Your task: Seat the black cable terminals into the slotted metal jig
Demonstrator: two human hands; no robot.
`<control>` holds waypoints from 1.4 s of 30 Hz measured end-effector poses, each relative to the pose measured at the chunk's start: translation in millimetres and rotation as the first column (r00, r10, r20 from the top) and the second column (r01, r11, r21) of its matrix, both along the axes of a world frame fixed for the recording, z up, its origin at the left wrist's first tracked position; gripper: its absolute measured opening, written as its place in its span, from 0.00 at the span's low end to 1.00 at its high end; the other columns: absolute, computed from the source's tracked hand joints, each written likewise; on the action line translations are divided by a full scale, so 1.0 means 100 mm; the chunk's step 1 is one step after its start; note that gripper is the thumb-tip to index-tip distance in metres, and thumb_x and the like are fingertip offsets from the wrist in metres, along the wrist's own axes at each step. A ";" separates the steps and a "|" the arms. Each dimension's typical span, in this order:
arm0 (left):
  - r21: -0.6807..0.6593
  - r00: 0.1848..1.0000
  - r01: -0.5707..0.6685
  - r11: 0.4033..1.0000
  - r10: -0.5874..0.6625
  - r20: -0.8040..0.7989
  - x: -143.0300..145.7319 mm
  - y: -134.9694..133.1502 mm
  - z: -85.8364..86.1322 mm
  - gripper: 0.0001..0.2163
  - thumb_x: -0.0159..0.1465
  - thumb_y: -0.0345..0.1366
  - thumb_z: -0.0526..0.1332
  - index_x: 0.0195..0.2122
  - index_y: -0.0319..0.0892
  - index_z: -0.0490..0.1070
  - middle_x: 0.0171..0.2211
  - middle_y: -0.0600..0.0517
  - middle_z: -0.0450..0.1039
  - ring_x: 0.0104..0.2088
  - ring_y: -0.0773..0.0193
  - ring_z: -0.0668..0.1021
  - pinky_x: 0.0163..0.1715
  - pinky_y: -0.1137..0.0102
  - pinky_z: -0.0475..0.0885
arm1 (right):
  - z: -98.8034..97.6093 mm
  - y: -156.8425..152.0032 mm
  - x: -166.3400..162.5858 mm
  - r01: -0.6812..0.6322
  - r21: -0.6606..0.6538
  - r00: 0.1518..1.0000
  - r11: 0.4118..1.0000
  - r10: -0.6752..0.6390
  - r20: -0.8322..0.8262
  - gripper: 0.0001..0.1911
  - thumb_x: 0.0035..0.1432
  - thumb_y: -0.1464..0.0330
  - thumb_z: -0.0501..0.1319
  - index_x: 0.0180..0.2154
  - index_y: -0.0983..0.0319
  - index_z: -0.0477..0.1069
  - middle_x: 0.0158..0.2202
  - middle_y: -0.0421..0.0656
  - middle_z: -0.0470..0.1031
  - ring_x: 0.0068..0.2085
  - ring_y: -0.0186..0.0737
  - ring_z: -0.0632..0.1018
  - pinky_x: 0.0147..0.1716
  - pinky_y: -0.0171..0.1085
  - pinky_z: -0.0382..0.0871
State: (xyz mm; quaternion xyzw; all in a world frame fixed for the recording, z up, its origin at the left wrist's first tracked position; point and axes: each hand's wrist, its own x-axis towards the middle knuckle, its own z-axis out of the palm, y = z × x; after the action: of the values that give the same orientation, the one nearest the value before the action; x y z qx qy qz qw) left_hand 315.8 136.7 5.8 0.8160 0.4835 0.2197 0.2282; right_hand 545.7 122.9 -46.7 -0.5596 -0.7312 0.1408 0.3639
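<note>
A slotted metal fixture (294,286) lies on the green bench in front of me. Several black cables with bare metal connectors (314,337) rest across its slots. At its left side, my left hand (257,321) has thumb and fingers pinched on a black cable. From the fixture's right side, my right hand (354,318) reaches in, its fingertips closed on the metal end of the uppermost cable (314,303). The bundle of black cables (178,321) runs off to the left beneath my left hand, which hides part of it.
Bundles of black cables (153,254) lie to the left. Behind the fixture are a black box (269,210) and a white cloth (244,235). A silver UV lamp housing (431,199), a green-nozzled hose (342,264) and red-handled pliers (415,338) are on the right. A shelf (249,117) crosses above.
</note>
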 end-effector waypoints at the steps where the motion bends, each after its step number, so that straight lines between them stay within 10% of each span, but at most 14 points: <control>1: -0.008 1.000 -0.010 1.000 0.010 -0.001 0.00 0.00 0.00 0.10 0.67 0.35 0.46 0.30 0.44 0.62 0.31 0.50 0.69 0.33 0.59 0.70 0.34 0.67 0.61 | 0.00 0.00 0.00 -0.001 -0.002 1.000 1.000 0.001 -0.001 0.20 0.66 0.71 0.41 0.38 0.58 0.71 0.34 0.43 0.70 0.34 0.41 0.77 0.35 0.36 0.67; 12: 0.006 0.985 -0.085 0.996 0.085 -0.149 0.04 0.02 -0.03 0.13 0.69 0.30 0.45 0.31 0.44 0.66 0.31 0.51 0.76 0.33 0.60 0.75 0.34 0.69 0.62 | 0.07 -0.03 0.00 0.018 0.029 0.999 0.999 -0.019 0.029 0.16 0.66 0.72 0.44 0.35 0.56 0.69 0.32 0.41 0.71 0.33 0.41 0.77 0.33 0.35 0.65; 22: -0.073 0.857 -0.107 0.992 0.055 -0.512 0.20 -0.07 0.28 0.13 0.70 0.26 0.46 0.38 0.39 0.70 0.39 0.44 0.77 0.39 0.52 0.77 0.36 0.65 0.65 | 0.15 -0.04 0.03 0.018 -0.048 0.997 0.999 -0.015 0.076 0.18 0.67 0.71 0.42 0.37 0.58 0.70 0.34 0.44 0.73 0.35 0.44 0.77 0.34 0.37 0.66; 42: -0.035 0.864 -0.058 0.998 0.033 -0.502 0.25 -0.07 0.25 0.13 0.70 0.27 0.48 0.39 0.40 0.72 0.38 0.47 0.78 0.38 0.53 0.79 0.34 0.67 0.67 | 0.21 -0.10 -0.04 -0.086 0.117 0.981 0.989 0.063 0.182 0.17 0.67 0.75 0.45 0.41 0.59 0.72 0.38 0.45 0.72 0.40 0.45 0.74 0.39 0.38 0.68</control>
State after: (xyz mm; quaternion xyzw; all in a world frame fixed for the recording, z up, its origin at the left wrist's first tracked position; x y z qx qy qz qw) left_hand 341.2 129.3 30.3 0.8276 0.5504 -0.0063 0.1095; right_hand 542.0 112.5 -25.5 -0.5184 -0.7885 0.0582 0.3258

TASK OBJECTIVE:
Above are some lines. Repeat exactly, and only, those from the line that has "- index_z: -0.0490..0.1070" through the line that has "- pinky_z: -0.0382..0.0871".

EXPECTED OUTPUT:
  - index_z: -0.0490..0.1070
  - middle_x: 0.0171..0.2211
  - middle_y: -0.0600..0.0517
  - middle_z: -0.0450..0.1039
  - ring_x: 0.0104..0.2088
  - ring_y: -0.0773..0.0193
  - ring_z: -0.0668..0.1021
  - pinky_x: 0.0163..0.1715
  - pinky_y: -0.1137..0.0102
  - pinky_z: -0.0475..0.0885
arm1 (right):
  - z: -98.8034..97.6093 mm
  - y: -156.8425..152.0032 mm
  - x: -166.3400..162.5858 mm
  - r01: -0.6812..0.6322
  - r21: -0.6606..0.6538
  - r00: 0.1518..1.0000
  - r11: 0.4118..1.0000
  - r10: -0.6752..0.6390
  - r20: -0.8322..0.8262
  - gripper: 0.0001..0.1911
  - thumb_x: 0.0035..0.1432
  - thumb_y: -0.1464..0.0330
  - thumb_z: -0.0501..0.1319
  - index_x: 0.0180..0.2154
  - index_y: -0.0983..0.0319
  - index_z: -0.0477..0.1069
  - middle_x: 0.0158..0.2202
  - middle_y: -0.0421..0.0656
  - middle_z: -0.0470..0.1031
  - ring_x: 0.0068..0.2085
  - ring_y: -0.0186..0.0737
  - ring_z: -0.0632..0.1018
  - pinky_x: 0.0147..0.1716
  - pinky_y: -0.0171..0.1085
  - pinky_z: -0.0382..0.0871

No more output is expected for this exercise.